Include the line containing "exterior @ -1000" and every line after it up to the end of the material below; reproduce them exactly and drop the pictures.

----------

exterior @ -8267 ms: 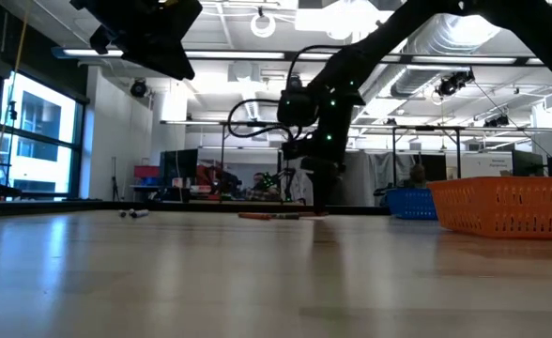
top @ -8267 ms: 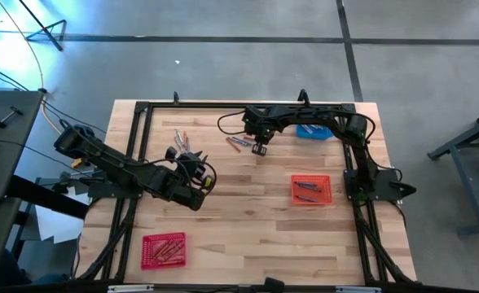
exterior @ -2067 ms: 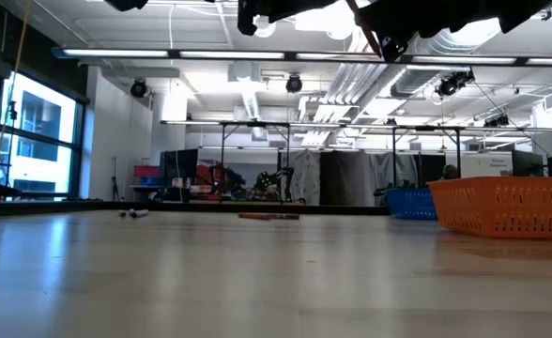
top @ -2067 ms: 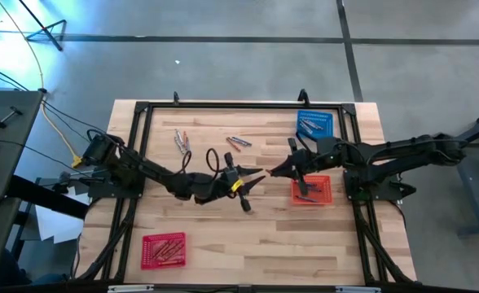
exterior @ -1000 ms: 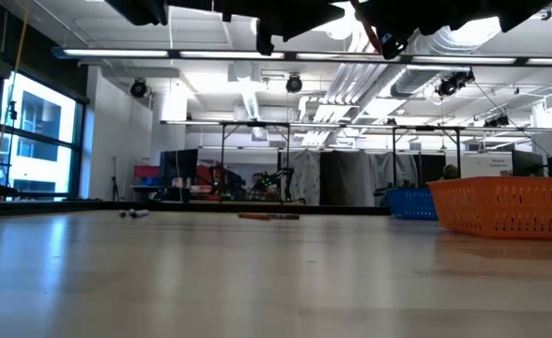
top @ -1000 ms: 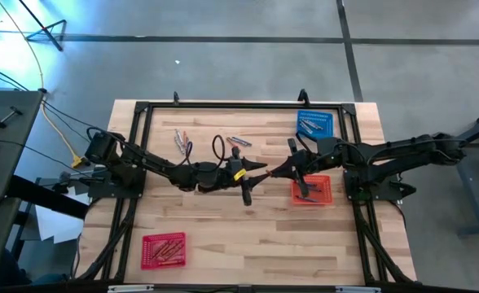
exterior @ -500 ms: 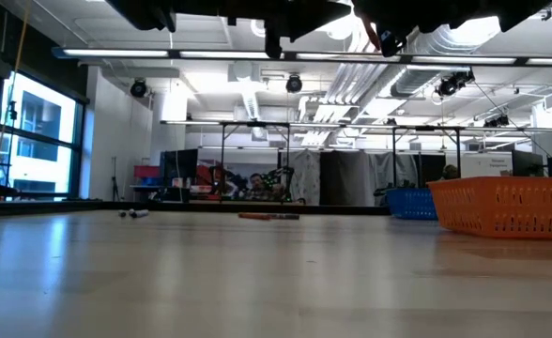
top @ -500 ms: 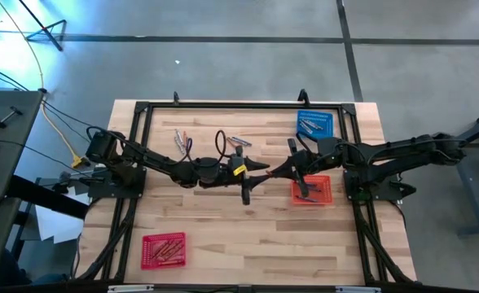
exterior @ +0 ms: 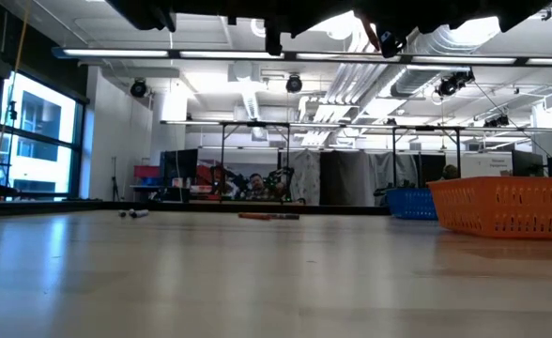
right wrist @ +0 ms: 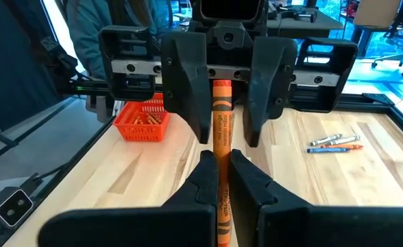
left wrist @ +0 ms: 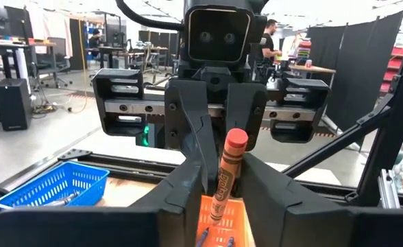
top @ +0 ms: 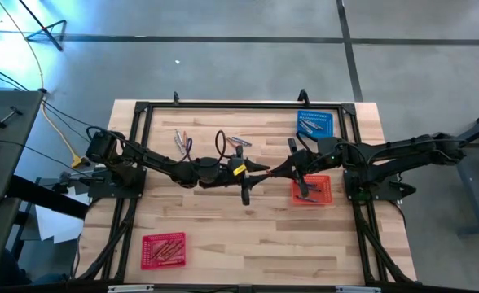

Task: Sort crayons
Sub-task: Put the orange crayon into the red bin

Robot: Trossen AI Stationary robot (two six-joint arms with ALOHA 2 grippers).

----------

Solved problem:
exterior @ -1000 ms: 
top @ -1000 ms: 
exterior @ -500 ms: 
top @ -500 ms: 
exterior @ +0 ms: 
right wrist @ +0 ms: 
left wrist @ +0 ms: 
top @ +0 ms: 

Task: Sort crayons
Sub-task: Put the orange crayon into the red bin

Robot: Trossen AI Stationary robot (two six-joint arms with ALOHA 2 grippers).

Nothing remains to be done in this exercise.